## Assignment
Would you tally how many lines in the records include the word "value"? Reply with the number only.

Stored data
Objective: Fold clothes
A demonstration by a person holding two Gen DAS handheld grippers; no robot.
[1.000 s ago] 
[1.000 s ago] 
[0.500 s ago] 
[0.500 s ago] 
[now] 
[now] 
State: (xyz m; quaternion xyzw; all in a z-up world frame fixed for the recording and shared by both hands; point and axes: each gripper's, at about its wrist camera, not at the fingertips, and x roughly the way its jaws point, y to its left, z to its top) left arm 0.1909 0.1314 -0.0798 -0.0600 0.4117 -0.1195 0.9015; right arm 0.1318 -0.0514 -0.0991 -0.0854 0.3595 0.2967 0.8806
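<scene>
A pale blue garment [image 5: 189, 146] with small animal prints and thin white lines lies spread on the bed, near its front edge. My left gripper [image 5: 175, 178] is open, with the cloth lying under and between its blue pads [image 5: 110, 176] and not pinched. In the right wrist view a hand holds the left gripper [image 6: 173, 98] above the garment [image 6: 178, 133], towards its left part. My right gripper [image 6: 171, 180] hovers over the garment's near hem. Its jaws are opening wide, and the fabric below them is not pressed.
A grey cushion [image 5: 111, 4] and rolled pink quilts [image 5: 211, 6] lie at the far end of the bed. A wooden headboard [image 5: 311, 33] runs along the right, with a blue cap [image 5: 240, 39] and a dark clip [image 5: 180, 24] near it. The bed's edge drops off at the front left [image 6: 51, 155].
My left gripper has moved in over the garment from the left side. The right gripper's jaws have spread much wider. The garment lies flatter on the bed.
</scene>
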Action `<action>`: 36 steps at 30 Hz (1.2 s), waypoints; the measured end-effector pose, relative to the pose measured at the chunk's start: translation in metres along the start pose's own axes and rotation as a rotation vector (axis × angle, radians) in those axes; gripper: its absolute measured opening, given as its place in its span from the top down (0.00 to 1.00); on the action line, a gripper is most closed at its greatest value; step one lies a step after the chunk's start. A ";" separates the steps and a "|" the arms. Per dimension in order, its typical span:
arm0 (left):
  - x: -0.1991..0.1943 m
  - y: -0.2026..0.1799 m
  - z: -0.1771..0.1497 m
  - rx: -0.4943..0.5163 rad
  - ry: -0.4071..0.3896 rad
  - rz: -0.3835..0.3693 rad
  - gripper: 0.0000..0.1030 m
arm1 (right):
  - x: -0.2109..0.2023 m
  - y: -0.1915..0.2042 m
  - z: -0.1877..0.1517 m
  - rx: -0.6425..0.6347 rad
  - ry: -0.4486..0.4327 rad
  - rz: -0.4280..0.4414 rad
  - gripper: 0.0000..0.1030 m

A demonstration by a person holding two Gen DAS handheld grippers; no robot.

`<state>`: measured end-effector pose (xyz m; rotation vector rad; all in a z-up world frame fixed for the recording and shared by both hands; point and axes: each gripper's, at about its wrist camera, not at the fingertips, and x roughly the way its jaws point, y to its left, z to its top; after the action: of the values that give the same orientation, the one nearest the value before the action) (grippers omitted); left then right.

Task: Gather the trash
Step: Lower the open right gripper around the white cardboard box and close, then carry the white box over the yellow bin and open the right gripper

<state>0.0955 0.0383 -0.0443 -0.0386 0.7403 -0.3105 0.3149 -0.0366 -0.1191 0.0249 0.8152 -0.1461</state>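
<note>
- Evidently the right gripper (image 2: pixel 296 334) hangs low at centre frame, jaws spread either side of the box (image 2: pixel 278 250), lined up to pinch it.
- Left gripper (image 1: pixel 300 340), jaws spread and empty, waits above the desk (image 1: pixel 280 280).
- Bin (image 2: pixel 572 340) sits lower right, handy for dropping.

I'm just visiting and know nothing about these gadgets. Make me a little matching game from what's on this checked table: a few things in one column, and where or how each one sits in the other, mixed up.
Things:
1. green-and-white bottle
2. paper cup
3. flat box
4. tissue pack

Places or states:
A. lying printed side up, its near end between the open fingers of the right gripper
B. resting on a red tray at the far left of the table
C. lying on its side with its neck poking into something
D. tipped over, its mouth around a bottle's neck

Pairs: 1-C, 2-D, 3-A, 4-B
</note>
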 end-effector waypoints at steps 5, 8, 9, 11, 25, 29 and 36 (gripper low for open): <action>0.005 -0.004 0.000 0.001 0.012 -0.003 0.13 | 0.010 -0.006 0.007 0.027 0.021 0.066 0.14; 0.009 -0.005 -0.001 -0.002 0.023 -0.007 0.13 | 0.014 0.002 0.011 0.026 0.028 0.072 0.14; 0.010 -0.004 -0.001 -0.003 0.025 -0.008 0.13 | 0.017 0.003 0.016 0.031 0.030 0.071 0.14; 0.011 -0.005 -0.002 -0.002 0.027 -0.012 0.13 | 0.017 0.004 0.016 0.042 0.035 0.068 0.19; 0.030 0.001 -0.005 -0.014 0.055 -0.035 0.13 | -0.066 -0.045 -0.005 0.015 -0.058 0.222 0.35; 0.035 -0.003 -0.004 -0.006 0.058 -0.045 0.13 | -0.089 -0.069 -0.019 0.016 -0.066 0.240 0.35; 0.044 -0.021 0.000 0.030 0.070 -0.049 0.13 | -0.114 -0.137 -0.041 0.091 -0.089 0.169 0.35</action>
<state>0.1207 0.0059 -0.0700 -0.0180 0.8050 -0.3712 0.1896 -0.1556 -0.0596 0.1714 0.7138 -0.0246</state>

## Written solution
2